In February, Imprivata released Confirm ID, which combines fingerprint identification in conjunction with one-time-password tokens to create a two-factor authentication system that allows medical professionals to create an e-signature for digital prescriptions.

“Paper-based prescriptions case clinical workflow inefficiencies and decreasing patient satisfaction,” noted CEO Omar Hussain. “Our goal is to offer a comprehensive, integrated product that simplifies the adoption of regulatory requirements for EPCS [Electronic Prescribing of Controlled Substances] and enables fast, secure e-prescribing of controlled substances.”

The year kicked off with the nation’s  second largest health insurer, Anthem Inc., being breached, allegedly by a Chinese cybercrime ring known as “Deep Panda,” leaving tens of millions exposed.
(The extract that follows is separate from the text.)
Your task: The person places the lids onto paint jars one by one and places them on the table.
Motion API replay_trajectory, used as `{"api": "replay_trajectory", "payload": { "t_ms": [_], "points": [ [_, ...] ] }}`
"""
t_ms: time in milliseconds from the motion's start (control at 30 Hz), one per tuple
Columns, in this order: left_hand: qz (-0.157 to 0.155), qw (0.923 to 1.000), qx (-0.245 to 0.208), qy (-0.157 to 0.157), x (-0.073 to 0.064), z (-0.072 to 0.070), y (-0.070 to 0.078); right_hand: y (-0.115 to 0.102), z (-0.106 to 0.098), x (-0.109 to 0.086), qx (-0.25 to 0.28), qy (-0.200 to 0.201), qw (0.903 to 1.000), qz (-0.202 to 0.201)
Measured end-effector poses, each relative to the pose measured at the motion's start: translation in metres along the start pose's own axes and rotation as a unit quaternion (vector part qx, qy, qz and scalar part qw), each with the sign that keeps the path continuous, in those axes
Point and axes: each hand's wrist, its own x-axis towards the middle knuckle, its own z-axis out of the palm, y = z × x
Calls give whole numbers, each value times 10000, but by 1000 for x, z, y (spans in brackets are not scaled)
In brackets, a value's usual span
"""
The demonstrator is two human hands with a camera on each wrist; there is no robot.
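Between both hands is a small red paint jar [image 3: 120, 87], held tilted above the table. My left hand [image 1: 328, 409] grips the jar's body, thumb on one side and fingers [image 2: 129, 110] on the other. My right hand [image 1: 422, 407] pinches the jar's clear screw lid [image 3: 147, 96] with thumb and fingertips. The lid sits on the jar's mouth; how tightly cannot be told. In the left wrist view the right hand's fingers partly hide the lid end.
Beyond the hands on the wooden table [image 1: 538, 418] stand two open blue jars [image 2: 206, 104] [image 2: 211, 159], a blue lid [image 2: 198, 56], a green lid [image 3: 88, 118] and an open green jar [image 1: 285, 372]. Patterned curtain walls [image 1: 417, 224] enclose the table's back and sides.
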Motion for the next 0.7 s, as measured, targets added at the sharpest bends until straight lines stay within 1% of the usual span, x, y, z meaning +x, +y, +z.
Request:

At the time PYMNTS wrote about why payments people need to be worried about the data breach – even though no customer card data was exposed. What was, was enough consumer data to create a new identity, which is, of course, even more scary.

As the week’s controversies have emerged about ResearchKit, it seems also to be the case that the changing technological world is becoming increasingly specialized in sensitive data transfers; it’s also time for the world to start thinking more like payments players. That means going forward, the name of the game is decisions about the data – who can access it, how to move it, where to store it and how to keep it secure when it is both at rest and in flight. The answers to the first three questions are a work in progress – but payments already has the answer to the last. The data is really safe when its keepers recognize that someone is probably always going to be after it, and then devise solutions that can help detect threats and then prevent access.